§ To do: Return each line of the entries that mentions the word "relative".

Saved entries
****************
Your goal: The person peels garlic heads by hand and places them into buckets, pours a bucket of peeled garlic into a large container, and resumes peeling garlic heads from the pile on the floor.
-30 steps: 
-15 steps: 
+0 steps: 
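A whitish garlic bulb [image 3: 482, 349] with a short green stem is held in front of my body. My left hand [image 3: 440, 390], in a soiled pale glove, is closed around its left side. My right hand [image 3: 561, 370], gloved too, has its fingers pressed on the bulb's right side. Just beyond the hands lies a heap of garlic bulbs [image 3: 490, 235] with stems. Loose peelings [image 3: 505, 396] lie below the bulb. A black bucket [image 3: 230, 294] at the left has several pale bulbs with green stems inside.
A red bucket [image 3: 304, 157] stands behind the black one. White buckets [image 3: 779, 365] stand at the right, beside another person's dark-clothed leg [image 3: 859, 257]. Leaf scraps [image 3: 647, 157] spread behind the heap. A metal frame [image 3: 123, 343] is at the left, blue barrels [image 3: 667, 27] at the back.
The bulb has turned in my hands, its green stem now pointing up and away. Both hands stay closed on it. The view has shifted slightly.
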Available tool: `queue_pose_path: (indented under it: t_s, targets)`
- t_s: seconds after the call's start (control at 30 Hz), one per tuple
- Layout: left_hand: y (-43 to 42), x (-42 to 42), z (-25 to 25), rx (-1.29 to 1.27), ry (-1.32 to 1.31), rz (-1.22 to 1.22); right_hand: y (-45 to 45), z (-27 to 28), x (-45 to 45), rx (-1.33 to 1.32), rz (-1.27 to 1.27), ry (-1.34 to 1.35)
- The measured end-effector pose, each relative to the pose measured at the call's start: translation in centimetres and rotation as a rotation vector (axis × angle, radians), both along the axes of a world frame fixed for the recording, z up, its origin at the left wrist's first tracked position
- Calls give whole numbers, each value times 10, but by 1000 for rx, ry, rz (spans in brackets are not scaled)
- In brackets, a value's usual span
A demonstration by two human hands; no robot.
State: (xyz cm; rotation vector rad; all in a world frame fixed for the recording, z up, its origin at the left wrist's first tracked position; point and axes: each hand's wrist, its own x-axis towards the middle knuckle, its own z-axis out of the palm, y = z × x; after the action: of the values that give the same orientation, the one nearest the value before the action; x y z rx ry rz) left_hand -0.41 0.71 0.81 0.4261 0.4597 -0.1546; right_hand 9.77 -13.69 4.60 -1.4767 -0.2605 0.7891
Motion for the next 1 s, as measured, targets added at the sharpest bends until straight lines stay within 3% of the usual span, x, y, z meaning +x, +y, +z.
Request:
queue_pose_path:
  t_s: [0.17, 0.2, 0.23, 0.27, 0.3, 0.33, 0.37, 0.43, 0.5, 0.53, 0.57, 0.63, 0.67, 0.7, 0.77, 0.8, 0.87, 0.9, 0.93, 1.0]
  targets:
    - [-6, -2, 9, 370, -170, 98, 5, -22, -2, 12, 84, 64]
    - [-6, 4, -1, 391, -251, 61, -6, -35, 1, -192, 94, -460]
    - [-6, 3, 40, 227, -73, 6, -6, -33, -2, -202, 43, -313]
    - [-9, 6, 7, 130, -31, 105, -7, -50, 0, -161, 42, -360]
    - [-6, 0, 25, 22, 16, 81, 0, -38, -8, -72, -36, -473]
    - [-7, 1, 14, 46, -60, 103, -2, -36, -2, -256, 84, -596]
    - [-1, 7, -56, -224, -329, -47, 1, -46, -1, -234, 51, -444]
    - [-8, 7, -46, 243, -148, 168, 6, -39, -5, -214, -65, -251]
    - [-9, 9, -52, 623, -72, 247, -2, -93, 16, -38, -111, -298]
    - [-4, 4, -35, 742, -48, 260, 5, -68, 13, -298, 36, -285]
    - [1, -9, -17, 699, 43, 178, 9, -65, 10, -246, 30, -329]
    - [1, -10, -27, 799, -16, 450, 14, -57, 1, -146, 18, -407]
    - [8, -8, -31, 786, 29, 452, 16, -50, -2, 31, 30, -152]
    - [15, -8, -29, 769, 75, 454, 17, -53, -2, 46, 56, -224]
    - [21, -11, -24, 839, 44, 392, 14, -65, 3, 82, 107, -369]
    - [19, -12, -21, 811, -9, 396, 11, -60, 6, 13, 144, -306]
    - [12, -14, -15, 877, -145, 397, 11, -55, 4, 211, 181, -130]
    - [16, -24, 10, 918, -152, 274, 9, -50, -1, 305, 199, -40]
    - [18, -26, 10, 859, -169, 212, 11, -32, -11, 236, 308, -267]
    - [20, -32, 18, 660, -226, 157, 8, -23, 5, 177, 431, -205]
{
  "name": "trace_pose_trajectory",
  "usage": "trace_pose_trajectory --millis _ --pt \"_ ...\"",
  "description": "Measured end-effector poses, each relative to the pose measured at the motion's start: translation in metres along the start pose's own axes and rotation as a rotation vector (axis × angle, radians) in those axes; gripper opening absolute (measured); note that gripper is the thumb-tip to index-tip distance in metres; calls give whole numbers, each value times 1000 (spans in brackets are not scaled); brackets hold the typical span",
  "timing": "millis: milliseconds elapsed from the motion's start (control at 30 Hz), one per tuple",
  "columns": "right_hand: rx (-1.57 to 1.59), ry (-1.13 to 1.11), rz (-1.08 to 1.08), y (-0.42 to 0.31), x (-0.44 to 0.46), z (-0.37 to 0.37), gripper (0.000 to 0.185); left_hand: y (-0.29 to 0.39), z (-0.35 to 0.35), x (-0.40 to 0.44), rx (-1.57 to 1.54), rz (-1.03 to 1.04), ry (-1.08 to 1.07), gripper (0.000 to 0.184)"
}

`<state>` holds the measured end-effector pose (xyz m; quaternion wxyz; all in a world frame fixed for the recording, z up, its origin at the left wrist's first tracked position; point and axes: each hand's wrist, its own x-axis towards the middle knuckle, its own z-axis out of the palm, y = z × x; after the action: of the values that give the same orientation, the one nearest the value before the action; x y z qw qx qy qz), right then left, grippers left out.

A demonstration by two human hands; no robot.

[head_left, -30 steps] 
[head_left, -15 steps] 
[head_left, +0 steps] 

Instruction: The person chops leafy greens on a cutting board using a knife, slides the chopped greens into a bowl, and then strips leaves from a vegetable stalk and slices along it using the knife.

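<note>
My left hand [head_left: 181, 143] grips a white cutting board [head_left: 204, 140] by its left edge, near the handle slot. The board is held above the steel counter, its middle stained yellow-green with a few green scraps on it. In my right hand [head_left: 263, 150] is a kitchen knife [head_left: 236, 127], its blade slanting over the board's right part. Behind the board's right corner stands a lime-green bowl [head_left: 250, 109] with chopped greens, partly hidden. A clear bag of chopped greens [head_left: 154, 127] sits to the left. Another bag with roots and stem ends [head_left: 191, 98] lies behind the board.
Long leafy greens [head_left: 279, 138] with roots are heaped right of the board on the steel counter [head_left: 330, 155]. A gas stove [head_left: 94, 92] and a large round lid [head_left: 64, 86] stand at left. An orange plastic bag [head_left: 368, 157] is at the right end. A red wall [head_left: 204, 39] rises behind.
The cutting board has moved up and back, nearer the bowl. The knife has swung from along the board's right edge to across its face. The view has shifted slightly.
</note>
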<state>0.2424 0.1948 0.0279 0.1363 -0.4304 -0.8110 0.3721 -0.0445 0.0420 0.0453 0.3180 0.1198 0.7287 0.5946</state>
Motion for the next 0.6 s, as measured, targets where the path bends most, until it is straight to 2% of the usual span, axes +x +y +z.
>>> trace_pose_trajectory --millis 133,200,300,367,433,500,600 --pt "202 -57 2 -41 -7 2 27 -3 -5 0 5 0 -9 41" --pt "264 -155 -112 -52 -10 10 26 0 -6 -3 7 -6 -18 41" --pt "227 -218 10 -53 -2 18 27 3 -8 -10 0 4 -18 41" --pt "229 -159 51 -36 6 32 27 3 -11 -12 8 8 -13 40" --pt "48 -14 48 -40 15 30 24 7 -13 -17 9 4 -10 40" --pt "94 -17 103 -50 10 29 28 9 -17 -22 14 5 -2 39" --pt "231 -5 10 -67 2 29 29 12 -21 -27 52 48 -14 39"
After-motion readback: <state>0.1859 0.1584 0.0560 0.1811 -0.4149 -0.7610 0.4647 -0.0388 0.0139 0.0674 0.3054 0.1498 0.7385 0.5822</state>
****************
§ Answer space:
- The measured end-effector pose, each relative to the pose measured at the call's start: translation in centimetres and rotation as a rotation vector (axis × angle, radians), both along the axes of a world frame fixed for the recording, z up, its origin at the left wrist's first tracked position
  "description": "Measured end-effector poses, each relative to the pose measured at the motion's start: translation in metres along the start pose's own axes and rotation as a rotation vector (axis × angle, radians) in those axes; gripper opening absolute (measured); note that gripper is the thumb-tip to index-tip distance in metres; calls give whole numbers, each value times 1000 (spans in brackets are not scaled); brackets hold the typical span",

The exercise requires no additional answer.